Share

09. Laki-laki di Pemakaman

"Aku udah sehat! Nih, lihat, badan aku juga enggak sakit lagi meski banyak gerak." Erisca melompat dari kasur, menggoyang-goyangkan tubuh ke sana-kemari guna meyakinkan Sarah. 

Hari ini Sarah hendak pergi berziarah ke makam mendiang sang ibu. Fendi yang mengantarkan menggunakan mobil karena letak pemakaman itu lumayan jauh dari kawasan komplek. Jika Erisca ikut, Sarah khawatir gadis itu akan lebih sakit lagi. 

"Enggak, Erisca! Mama takut kamu makin parah. Lebih baik kamu istirahat aja di rumah supaya pulih total. Nanti kita ziarah bareng-bareng kalau kamu udah bener-bener sembuh." Sarah memutar kenop pintu, ingin pergi dari sana, tetapi Erisca malah menahannya. 

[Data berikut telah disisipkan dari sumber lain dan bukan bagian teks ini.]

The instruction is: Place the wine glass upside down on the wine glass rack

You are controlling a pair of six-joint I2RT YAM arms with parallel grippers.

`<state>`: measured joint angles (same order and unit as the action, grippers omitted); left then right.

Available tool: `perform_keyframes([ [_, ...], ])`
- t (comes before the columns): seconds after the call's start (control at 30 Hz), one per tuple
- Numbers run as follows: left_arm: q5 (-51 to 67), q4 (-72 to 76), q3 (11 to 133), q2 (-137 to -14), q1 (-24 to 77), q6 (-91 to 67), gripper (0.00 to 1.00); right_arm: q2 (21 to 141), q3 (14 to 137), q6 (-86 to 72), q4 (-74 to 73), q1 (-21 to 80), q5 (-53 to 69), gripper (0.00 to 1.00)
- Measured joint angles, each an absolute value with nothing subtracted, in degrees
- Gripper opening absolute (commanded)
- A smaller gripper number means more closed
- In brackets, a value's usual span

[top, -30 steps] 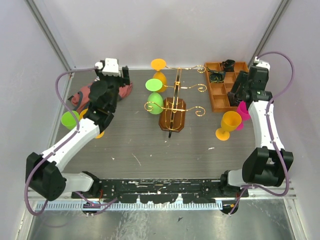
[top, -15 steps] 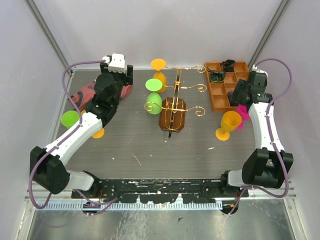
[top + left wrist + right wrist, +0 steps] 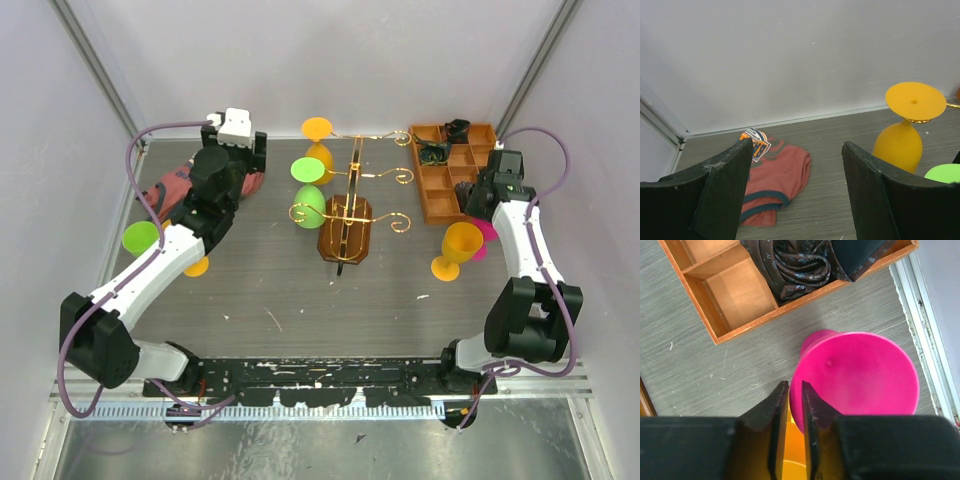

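Right end effector [image 3: 794,387] has lowered over the pink glass [image 3: 860,375] beneath it, nearly closed and empty, likely aligning to grasp, while left end effector [image 3: 797,150] gapes empty.

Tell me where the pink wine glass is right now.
The right wrist view looks straight down on the pink wine glass: it stands at the right side of the table, just nearer than the wooden tray, beside the orange wine glass.
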<state>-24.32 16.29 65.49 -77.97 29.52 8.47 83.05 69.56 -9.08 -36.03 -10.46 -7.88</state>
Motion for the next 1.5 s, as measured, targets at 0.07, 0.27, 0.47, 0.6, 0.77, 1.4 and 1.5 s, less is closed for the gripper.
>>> perform_keyframes([
  [0.07, -24.32, 16.21, 65.47, -78.00, 29.45, 8.47, 0.79, 83.05, 69.58, -8.99, -36.05, -10.50, -8.29, 0.06],
  [0.27, -24.12, 14.17, 67.02, -79.11, 29.45, 7.64, 0.79, 84.68, 73.34, -7.55, -36.88, -10.52, -12.49, 0.01],
  [0.47, -23.49, 8.03, 75.70, -81.80, 29.45, 6.90, 0.80, 86.63, 85.41, -3.62, -38.26, -10.57, -19.14, 0.01],
  [0.6, -22.83, 4.64, 81.08, -81.93, 29.41, 5.63, 0.78, 86.59, 92.73, -2.33, -38.22, -10.63, -20.05, 0.00],
  [0.77, -18.59, 1.23, 86.63, -82.28, 29.34, 2.00, 0.81, 83.90, 95.64, -2.72, -32.75, -10.74, -10.39, 0.01],
  [1.4, -13.26, -11.90, 105.67, -87.48, 23.70, -34.24, 0.98, 84.62, 82.37, -4.84, 38.44, 13.28, 23.44, 0.01],
  [1.5, -12.75, -11.11, 103.63, -87.37, 23.55, -40.91, 0.98, 86.96, 80.27, -4.82, 45.63, 15.25, 23.66, 0.01],
])
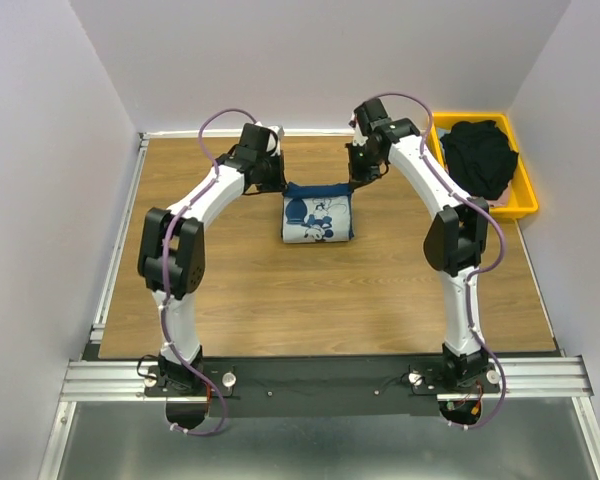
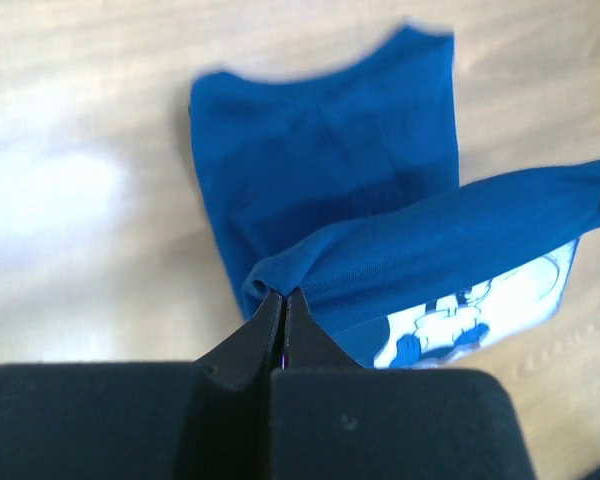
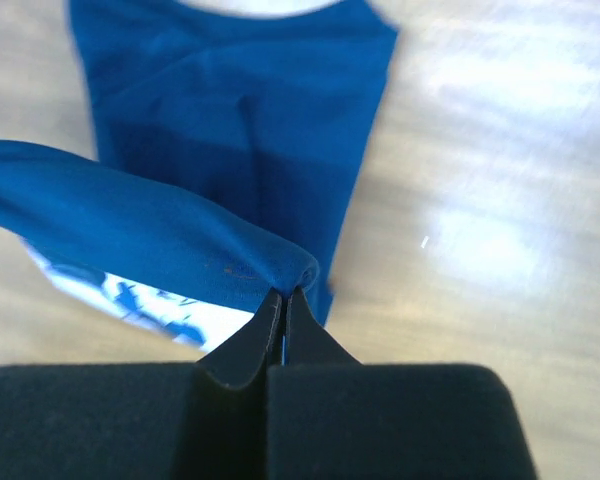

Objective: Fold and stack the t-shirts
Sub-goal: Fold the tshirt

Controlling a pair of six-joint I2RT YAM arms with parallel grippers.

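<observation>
Top external view: navy t-shirt (image 1: 317, 218), mouse print up, at the middle of the wooden table (image 1: 280, 290) — far edge lifted, left gripper (image 2: 282, 296) and right gripper (image 3: 283, 293) each pinched tight on one corner. Black t-shirt (image 1: 480, 155) heaped in yellow tray (image 1: 526, 206), far right.

The top external view looks down from above and behind, with the arm bases (image 1: 185, 378) at its lower edge. It faces forward over the whole table (image 1: 280, 310) to the back wall (image 1: 320, 60) and stands well off, so it takes in the entire workspace. The left wrist view sits just behind the left pincer (image 2: 283, 295) and looks along it down at the table from very near, with the navy t-shirt (image 2: 320, 170) filling much of it. The right wrist view looks likewise past the right pincer (image 3: 283, 292). All three share the navy t-shirt and the wood beside it; the wrist views meet it from opposite ends of its raised fold.
</observation>
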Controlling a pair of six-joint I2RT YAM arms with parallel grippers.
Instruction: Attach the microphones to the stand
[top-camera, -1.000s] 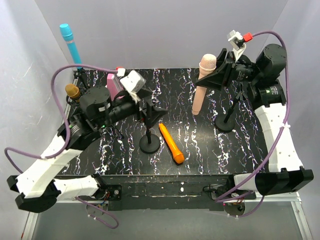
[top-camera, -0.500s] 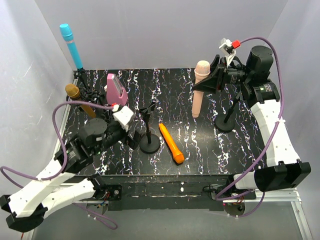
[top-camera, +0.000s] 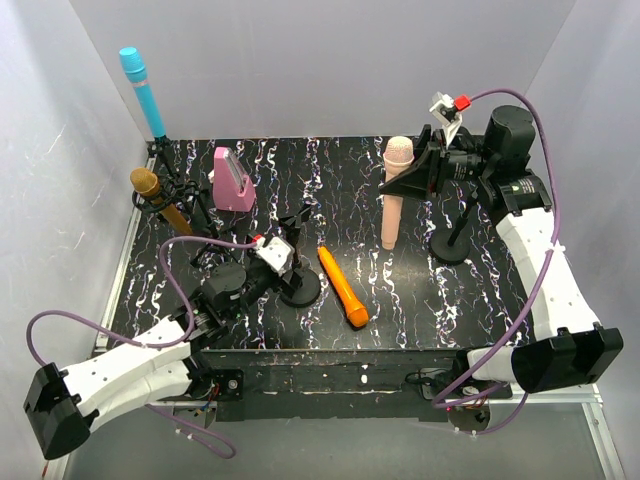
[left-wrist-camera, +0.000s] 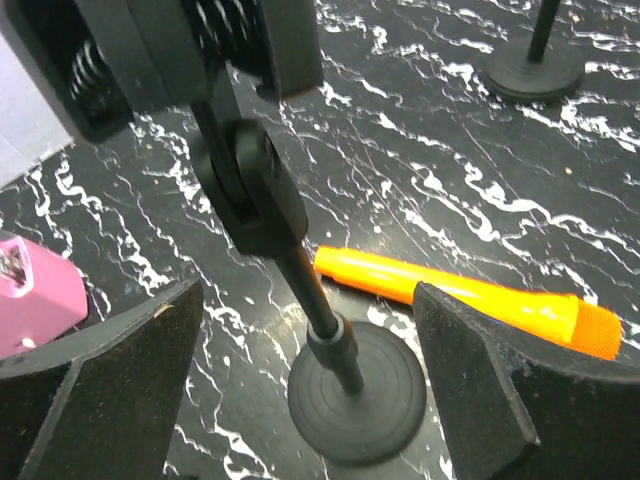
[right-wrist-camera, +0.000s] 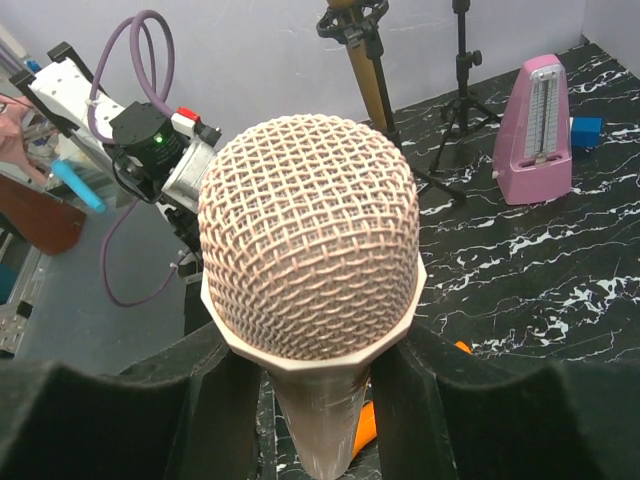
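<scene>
My right gripper (top-camera: 413, 176) is shut on the pale peach-pink microphone (top-camera: 392, 200) just below its head and holds it nearly upright over the table. Its mesh head (right-wrist-camera: 310, 250) fills the right wrist view. The orange microphone (top-camera: 342, 287) lies flat on the table beside the centre stand (top-camera: 300, 286). My left gripper (left-wrist-camera: 305, 335) is open and low, with a finger on each side of that stand's round base (left-wrist-camera: 355, 395); the orange microphone (left-wrist-camera: 450, 290) lies just beyond. The cyan-blue microphone (top-camera: 141, 92) and the gold microphone (top-camera: 156, 197) sit in stands at the back left.
A pink metronome (top-camera: 232, 180) stands at the back left of the black marbled table (top-camera: 340, 180). An empty stand (top-camera: 453, 245) rises under my right arm. Grey walls close in the back and both sides.
My left arm has drawn back towards the near edge and dropped low, bringing its gripper down beside the centre stand's base. My right gripper has carried the peach-pink microphone a little to the left.
</scene>
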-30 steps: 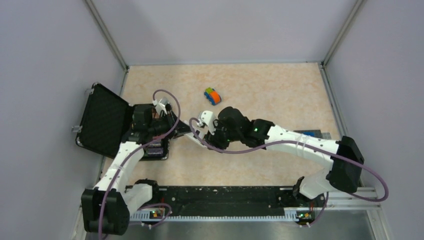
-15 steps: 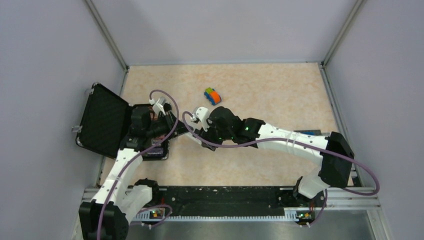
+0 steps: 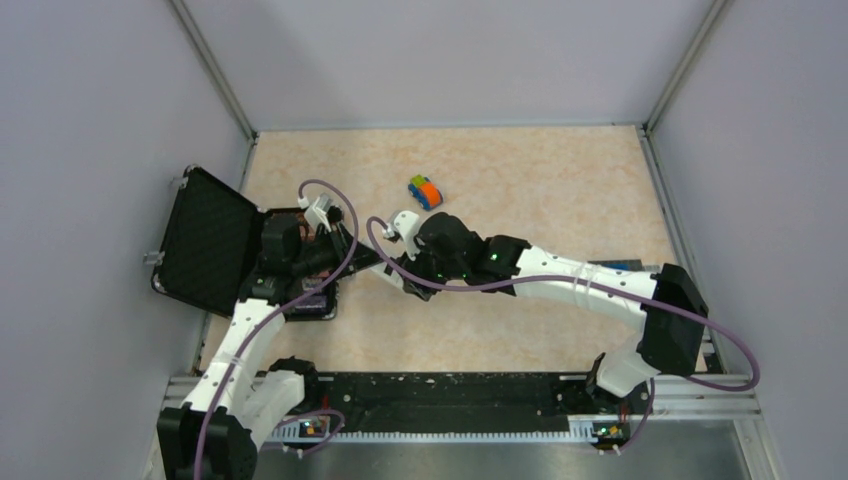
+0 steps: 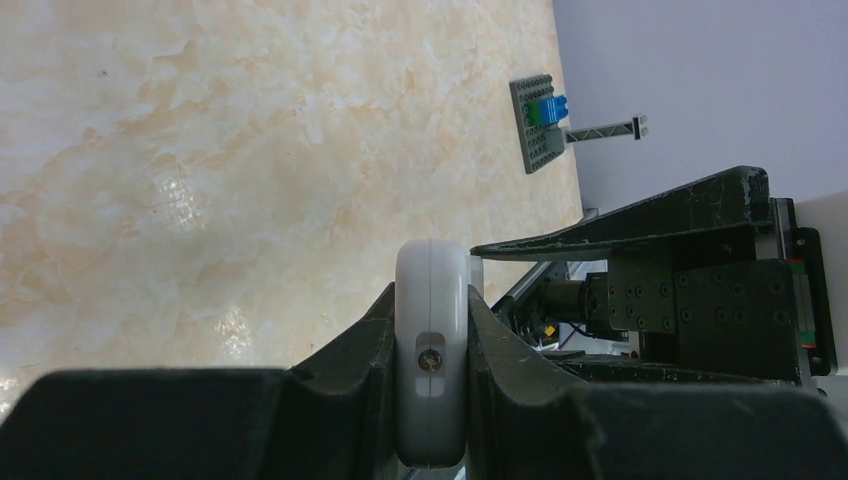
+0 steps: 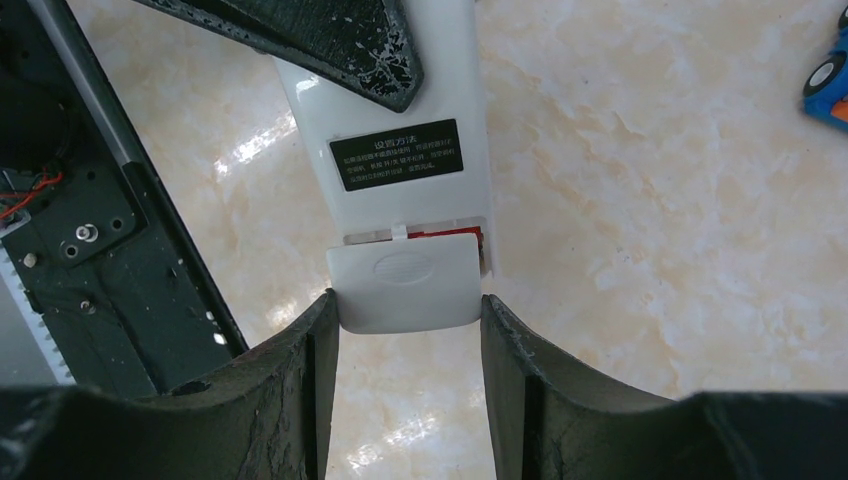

"Aku mohon, Ma .... Lagian udah lama juga aku enggak datang ke makam nenek. Masa mama larang anaknya buat ziarah, sih? Itu sama aja dosa, lho, Ma." Erisca menakut-nakuti. Sarah menghela napas pelan, mengangguk samar meski sebenarnya enggan menyetujui. 

"Yeay! Makasih, Ma. Aku siap-siap dulu, ya? Mama jangan pergi duluan, lho!" Senang, Erisca berlari mendekati lemari lantas mengacak-acak hingga berantakan. Dia mengambil setelan baju gamis beserta hijabnya. Sementara Sarah hanya tertawa kecil. Ia tidak bisa berbuat apa-apa jika Erisca sudah seperti itu. 

"Aku wudhu dulu aja kali, ya? Takutnya air di sana kering." Erisca bergumam. Dia segera mengambil pergerakkan cepat karena takut ditinggalkan. 

Selepas itu dia langsung memakai gamis dan juga hijab. Mengambil tas selempang warna hijau tosca lantas keluar kamar tergesa-gesa. 

"Ma, aku udah siap!" teriak Erisca, keras, sampai Sarah tercengang. 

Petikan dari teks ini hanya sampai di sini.